Elsa Lanchester (who had been in Mary Poppins among many other credits) had been cast as the voice and live-action reference for the part of Elvira the maid who wanted to eliminate the kittens. However, after Walt’s passing, the voice cast was recast and Elsa’s role was eliminated. Much of the original business was thrown out and replaced with other things, including the geese.

After Walt’s death, Rowe sued the studio claiming that, because he had written his sections, he was entitled, under French law, the rights to those characters, even though he acknowledged the original idea was not his own. Obviously, that claim wasn’t supported by the Disney Studio.

“It would have meant much more if the story that McGowan, Walt and I wrote had reached the screen, and had been left for the audience to judge. Thus ended my working on any cartoon product,” Tytle said with a sigh.
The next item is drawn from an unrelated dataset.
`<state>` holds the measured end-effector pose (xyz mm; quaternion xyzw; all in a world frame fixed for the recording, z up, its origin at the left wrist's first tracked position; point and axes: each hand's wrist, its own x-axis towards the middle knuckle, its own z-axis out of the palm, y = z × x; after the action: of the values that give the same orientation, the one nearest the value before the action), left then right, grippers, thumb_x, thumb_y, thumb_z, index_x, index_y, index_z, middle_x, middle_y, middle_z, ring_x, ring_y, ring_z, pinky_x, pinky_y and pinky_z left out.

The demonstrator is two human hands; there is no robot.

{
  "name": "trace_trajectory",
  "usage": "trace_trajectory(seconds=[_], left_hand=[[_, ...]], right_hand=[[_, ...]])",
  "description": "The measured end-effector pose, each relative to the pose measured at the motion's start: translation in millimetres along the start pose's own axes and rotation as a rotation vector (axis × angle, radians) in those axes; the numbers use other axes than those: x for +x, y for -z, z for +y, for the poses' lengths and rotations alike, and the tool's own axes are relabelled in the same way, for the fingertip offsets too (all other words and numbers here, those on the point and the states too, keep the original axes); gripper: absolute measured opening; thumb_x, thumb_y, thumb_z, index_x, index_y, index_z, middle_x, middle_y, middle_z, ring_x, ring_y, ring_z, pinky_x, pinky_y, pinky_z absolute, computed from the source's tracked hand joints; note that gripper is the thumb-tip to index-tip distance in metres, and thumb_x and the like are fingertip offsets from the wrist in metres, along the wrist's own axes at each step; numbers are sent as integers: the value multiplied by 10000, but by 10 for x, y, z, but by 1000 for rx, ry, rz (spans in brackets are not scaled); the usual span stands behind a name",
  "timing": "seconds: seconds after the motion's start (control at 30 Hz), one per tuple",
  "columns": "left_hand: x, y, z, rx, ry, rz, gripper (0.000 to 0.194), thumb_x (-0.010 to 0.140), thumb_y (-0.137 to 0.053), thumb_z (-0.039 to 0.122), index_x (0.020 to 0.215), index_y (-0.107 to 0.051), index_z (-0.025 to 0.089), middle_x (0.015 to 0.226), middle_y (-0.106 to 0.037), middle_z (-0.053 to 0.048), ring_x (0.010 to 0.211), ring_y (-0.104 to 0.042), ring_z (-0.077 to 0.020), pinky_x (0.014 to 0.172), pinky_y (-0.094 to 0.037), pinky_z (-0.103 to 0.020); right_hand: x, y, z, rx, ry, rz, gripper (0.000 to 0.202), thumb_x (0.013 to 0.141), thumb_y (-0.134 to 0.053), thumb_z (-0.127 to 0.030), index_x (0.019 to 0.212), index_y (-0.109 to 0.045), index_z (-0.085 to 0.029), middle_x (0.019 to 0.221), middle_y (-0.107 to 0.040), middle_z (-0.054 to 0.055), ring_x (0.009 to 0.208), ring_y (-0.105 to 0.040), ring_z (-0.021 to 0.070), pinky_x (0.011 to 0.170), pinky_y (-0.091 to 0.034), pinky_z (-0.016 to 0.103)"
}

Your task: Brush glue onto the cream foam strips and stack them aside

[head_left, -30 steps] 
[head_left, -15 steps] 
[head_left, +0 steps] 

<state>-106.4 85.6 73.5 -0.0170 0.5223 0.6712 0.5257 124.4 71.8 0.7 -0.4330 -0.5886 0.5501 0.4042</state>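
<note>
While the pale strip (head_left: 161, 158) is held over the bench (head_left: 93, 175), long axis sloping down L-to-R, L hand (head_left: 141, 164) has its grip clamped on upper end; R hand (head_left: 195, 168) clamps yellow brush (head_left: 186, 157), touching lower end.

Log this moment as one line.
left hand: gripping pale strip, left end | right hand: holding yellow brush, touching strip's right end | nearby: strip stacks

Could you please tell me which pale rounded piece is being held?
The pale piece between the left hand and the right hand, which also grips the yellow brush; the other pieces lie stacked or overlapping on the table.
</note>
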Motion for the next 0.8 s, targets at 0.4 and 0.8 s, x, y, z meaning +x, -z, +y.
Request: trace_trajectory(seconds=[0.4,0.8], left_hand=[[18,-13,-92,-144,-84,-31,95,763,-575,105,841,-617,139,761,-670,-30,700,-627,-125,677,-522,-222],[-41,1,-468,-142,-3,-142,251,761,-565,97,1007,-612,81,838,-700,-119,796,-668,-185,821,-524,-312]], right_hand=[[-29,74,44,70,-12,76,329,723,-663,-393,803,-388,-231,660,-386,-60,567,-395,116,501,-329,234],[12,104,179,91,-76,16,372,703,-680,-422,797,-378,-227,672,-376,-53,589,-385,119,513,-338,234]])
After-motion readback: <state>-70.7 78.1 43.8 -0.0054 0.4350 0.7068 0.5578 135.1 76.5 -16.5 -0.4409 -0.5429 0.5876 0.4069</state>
So Walt did do some work on The Aristocats, but his work was tossed out of the final version. Perhaps some future Blu-Ray edition of the film will feature some excerpts from the original script and some of those voice recordings that were abandoned. Maybe it will turn out that The Aristocats was actually a much, much better story than I ever imagined. Certainly, it would seem to be more interesting that the final version that had everything including the kitchen sink.

Maybe this column will encourage some of you to pull out your DVD of this film to enjoy over the holidays. Over time, I have come to view the film as a an inconsequential piece of fluff rather than an abomination to the heritage of Disney animation, but I often wonder what it would have been like if Walt had still been around to raise his one eyebrow every now and then. It might have truly been a great final Christmas gift from Walt.